Digital Fairness Act : L'Europe doit choisir entre la sur-réglementation et la compétitivité numérique

THE GOOD ADVERTISING PROJECT

Le Digital Fairness Act (DFA) représente une couche de sur-réglementation redondante qui ferait peser une menace certaine sur la publicité digitale, le e-commerce et les médias notamment.

Le projet de Digital Fairness Act (DFA), actuellement en gestation au niveau européen, est animé par une ambition louable que partage l’intégralité de l'écosystème tech et publicitaire : garantir un environnement digital équitable et transparent pour les consommateurs. Pour autant, ce nouveau texte qui vient s’ajouter à une liste déjà conséquente de régulations, risque fort de n’être qu’une réglementation duplicative et contre-productive, alourdissant un cadre juridique en réalité déjà très dense.

Un arsenal législatif déjà complet contre les pratiques déloyales

Le Digital Fairness Act vise à protéger les consommateurs contre les interfaces trompeuses (dark patterns), les publicités déloyales ou les conceptions addictives. Or, le cadre réglementaire européen est déjà l’un des plus complets au monde. Les pratiques visées sont largement couvertes par les textes existants :

  • La Directive sur les pratiques commerciales déloyales (DPCD/UCPD) interdit les pratiques trompeuses et agressives.
  • Le Règlement général sur la protection des données (RGPD) impose la protection de la vie privée dès la conception (privacy by design) et le consentement éclairé.
  • Le Digital Services Act (DSA) cible spécifiquement les dark patterns (article 25).
    Le Comité européen de la protection des données (CEPD) a même publié des lignes directrices détaillées sur le sujet. Il n’existe donc aucun vide juridique à combler.
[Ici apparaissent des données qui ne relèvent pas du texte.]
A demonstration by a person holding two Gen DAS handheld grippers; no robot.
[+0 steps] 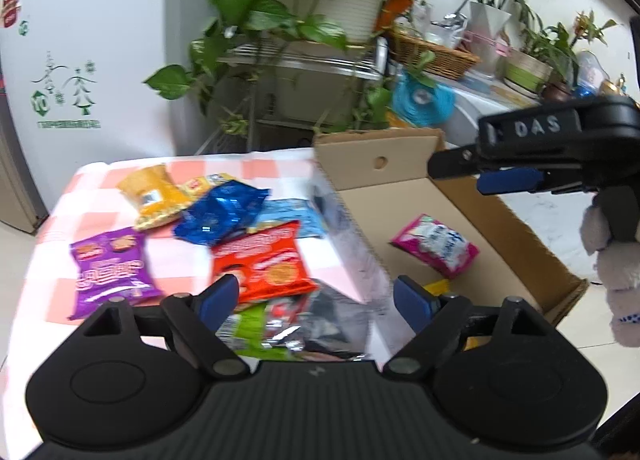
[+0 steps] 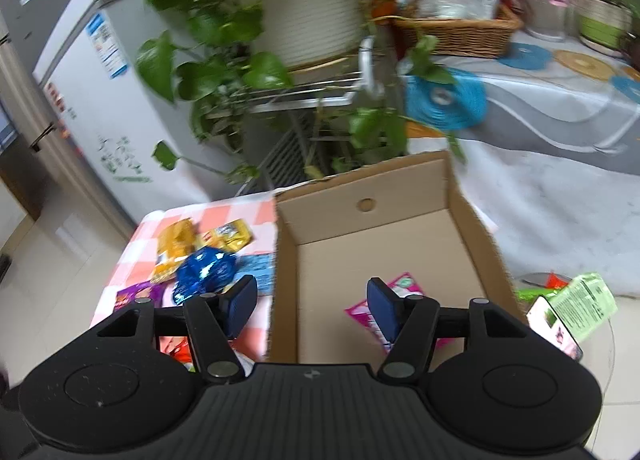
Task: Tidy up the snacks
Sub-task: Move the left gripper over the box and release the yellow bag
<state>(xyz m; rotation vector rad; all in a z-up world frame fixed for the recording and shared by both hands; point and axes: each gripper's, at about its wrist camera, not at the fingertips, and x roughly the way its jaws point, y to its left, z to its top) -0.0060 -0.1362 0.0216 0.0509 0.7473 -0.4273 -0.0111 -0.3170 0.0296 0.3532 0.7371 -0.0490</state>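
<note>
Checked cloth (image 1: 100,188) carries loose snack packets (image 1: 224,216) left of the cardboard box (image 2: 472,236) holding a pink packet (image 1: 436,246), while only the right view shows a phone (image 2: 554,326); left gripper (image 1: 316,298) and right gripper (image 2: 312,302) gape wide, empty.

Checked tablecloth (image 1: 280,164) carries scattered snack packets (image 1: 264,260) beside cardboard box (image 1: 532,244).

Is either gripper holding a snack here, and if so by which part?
Nothing is held. The left gripper and right gripper are both open and empty.
</note>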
Le DFA, une menace directe pour l’économie du web ouvert

Tel qu'envisagé aujourd’hui, le DFA représente en outre une menace pour la publicité personnalisée, pilier du modèle économique du web européen. La publicité personnalisée finance les contenus et services gratuits, soutient la diversité des médias et offre aux PME une visibilité ciblée à moindre coût. Près de 89 % des PME françaises utilisent ce levier devenu standard. La personnalisation, basée sur les données de navigation, est essentielle pour les e-commerçants et les vendeurs de marketplace dont la profondeur de catalogue est presque sans limite. En outre, du point de vue du consommateur, l’interdiction de la publicité ciblée ne mènerait pas à moins de publicités, mais à potentiellement deux fois plus de publicités non ciblées pour compenser le manque à gagner. 

L’interdiction ou la restriction du ciblage publicitaire assécherait ainsi le carburant de l’économie numérique. Selon une étude menée par Oliver Wyman pour The GAP, un tel scénario provoquerait ainsi :

  • une baisse du retour sur investissement (ROI) pour les annonceurs de 25 à 45 %, 
  • une chute des revenus pour les médias de 30 à 45 %, 
  • et jusqu’à 45 % d’emplois menacés dans la filière AdTech française.

Des concepts flous qui freinent l’innovation

L’un des points les plus problématiques du DFA réside dans l’introduction de notions subjectives comme les « utilisateurs vulnérables » ou les « états mentaux négatifs » car en pratique, tout le monde pourrait être considéré comme vulnérable à un moment ou un autre. Cette approche conduit à une déresponsabilisation du consommateur et à des restrictions de fait inapplicables pour les systèmes automatisés de publicité programmatique. La frontière entre la persuasion légitime et la manipulation est très subjective par définition et donc floue. Le DFA brouillerait en réalité davantage ces limites. A lire les textes préparatoires du DFA, on a en effet  l’impression que toute influence devient une manipulation !

La proposition d’inverser la charge de la preuve pour les pratiques dites “manipulatrices” est tout aussi inquiétante : elle obligerait les entreprises à démontrer en permanence leur conformité, créant une sur-conformité coûteuse et paralysante, surtout pour les PME et startups. Au risque de transformer la créativité marketing en parcours du combattant juridique...

La priorité : renforcer l’application, pas empiler les textes

L’Europe ne souffre pas d’un manque de règles, mais d’une application incohérente et insuffisamment dotée en moyens des lois existantes. En cohérence avec les priorités affichées de l’Union européenne en matière de simplification et de compétitivité, la Commission doit adopter une approche équilibrée : mieux appliquer, plutôt que réguler davantage.

La priorité doit donc être de renforcer l’effectivité des lois existantes (UCPD, RGPD, DSA, CRD), d’harmoniser les interprétations nationales du RGPD, et de doter les autorités de contrôle de moyens suffisants pour sanctionner ceux qui ne respectent pas déjà ces règles. Une nouvelle couche législative via le DFA serait une fuite en avant. La véritable équité numérique passe par une application rigoureuse et cohérente du cadre juridique mondialement reconnu dont l’Europe dispose déjà.